Ironically, the standards being changed were put into place after the Enron fiasco to improve transparency. And transparency and responsible financial stewardship should be the top priority for regulated utilities with captive ratepayers, and the consequences of obscuring the true and total cost of renewable energy could be severe.
FASB’s loophole will let utilities classify energy storage projects as operating leases instead of sales-type leases, enabling them to spread out the steep upfront cost on their balance sheets and offset them with leasing income. And the data is beginning to roll in showing that these projects are falling well short of their projected performance.
A recent report by kWh Analytics, with support from the Department of Energy and the Solar Energy Industries Association, finds that solar projects are underperforming their expected annual energy output by an average of 5.4 percent. If this trend continues, the report estimates that up to 70 percent of projects with a standard loan could be at risk of default after seven years. The performance of energy storage facilities is even more uncertain because the technologies being deployed are so new.

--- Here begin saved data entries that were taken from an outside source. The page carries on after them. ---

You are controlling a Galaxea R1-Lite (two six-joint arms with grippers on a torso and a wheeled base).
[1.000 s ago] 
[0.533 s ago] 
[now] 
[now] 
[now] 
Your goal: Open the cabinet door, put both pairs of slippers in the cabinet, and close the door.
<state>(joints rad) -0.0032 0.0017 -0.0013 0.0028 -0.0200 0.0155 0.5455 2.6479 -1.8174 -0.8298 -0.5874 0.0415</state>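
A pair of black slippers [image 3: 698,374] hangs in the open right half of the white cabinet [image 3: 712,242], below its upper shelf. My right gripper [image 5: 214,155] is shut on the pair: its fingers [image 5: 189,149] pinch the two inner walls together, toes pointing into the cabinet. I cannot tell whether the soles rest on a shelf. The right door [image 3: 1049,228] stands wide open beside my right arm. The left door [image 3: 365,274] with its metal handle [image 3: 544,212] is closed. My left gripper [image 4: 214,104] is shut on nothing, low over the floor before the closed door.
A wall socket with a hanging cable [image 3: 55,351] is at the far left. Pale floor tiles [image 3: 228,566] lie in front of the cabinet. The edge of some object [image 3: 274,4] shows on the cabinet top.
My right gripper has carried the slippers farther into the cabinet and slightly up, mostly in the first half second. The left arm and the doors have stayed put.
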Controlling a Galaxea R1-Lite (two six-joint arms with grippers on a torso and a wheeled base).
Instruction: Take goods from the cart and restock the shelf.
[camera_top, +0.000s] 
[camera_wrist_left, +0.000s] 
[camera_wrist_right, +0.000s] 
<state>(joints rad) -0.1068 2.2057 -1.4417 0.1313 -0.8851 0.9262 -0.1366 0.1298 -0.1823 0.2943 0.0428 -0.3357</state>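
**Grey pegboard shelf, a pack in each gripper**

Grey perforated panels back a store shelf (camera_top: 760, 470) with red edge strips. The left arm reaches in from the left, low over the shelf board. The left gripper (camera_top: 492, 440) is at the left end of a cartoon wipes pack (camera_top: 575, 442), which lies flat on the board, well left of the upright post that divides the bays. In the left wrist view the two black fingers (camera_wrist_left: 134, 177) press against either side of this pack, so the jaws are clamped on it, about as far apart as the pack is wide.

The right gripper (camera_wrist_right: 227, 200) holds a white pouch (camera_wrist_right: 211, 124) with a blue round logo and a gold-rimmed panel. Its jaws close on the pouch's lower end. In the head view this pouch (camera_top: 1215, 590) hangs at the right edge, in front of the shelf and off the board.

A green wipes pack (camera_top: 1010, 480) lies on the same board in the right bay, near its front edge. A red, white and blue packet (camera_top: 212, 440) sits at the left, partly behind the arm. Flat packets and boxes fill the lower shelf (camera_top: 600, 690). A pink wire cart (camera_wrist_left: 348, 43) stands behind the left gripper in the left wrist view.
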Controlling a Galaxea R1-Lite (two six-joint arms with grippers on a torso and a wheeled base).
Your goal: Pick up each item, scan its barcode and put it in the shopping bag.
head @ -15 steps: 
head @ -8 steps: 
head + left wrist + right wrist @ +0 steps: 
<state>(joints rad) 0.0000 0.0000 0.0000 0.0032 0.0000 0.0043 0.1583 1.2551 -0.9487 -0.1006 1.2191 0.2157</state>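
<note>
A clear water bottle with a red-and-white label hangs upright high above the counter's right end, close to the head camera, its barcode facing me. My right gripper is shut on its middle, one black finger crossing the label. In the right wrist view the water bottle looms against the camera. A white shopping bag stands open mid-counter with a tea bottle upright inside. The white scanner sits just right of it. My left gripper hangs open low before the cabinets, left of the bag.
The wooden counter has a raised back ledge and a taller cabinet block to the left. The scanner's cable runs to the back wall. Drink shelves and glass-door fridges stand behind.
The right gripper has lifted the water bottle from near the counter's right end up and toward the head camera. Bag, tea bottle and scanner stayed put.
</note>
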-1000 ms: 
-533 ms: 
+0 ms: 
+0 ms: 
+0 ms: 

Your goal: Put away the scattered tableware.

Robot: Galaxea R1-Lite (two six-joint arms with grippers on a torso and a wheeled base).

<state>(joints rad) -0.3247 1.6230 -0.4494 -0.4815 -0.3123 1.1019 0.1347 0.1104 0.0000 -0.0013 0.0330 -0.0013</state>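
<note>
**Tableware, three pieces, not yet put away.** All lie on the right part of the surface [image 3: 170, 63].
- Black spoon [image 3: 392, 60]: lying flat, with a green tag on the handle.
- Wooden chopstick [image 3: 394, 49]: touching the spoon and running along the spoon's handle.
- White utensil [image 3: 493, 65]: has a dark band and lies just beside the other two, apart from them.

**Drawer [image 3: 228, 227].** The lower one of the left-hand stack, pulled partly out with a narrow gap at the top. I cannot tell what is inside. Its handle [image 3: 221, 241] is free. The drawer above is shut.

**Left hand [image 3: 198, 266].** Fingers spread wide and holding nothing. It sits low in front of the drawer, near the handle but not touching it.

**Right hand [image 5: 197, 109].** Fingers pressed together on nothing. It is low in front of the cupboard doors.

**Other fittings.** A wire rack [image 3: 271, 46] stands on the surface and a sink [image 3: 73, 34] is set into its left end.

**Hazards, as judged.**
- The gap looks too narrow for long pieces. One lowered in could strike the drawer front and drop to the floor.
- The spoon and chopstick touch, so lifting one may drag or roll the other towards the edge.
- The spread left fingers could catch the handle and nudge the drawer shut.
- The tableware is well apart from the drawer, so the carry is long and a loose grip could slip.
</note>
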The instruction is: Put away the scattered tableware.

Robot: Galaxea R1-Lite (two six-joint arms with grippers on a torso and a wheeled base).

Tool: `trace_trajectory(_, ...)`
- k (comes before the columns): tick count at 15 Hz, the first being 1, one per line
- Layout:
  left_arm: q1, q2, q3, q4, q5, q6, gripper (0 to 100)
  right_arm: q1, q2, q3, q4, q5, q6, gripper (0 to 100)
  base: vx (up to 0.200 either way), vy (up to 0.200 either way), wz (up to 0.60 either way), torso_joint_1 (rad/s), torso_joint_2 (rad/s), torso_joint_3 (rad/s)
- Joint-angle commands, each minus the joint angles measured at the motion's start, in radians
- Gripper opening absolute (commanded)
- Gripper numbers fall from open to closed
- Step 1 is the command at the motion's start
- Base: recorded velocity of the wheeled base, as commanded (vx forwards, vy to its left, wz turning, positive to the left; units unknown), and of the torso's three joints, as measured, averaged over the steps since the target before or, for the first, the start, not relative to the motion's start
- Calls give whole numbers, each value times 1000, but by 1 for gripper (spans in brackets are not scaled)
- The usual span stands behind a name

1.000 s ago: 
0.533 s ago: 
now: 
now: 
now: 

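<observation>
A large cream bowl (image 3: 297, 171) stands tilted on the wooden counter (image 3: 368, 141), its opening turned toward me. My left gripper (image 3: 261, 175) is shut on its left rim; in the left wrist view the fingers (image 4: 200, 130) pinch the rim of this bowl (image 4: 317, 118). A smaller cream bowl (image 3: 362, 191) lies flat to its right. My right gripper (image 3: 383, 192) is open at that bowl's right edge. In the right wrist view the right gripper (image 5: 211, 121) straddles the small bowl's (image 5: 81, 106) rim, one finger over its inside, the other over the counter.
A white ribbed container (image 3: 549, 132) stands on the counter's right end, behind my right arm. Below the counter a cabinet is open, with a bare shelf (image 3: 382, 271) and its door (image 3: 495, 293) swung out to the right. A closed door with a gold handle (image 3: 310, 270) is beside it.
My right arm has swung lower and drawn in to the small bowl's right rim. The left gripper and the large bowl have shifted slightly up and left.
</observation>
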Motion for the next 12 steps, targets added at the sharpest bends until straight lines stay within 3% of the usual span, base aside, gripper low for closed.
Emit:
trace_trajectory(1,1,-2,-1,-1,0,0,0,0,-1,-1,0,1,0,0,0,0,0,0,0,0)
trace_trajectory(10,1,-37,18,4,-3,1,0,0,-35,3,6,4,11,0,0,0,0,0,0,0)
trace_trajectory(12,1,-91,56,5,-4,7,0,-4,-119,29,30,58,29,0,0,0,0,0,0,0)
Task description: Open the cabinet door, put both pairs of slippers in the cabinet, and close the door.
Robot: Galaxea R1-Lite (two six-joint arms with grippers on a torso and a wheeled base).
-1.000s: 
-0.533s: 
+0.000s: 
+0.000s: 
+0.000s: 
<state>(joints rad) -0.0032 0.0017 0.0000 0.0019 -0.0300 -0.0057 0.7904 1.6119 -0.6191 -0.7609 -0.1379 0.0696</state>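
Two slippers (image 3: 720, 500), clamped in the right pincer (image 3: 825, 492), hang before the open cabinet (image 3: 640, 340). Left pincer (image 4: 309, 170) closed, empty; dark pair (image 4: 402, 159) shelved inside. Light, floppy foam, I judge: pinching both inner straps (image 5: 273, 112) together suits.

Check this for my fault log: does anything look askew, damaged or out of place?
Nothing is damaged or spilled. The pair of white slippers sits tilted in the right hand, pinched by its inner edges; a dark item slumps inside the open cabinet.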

It is entirely appropriate for private utilities and investors to bear these risks, but regulated utility monopolies must meet a higher standard. If they are allowed to take these projects off their balance sheets and turn them into expenses, it will be easier for them to move these expenses into their rate base and pass them onto their ratepayers.
Hiding the costs of renewable energy and energy storage also makes gambles like the Green New Deal more attractive to politicians seeking to score political points by touting green energy. Unfortunately, as we’ve seen everywhere from California to Germany, these gambles don’t pay off, and the taxpayers end up footing the bill.
Unlike fossil fuels, wind and solar energy are dependent on fickle weather conditions. While oil, gas, and coal power plants can adjust to produce more or less power at any given time, renewable energy produces intermittently and is difficult to store. Battery storage is advancing but remains costly and limited. Even with nationwide battery storage capacity projected to double by 2023, all the batteries in the country by then couldn’t power New York City for a single hour.
A potentially bigger concern than the financial cost of these investments is the impact on electric reliability if projects do not perform as anticipated. As more cities and states unveil renewable energy mandates, utilities are tasked with the almost impossible responsibility of maintaining a constant power supply while incorporating increasing amounts of unpredictable electricity from wind and solar generators.
Instead of using taxpayer subsidies and accounting gimmicks to prop up unreliable renewable electricity, our leaders must let the free market function and preserve access to the energy that our nation needs to prosper.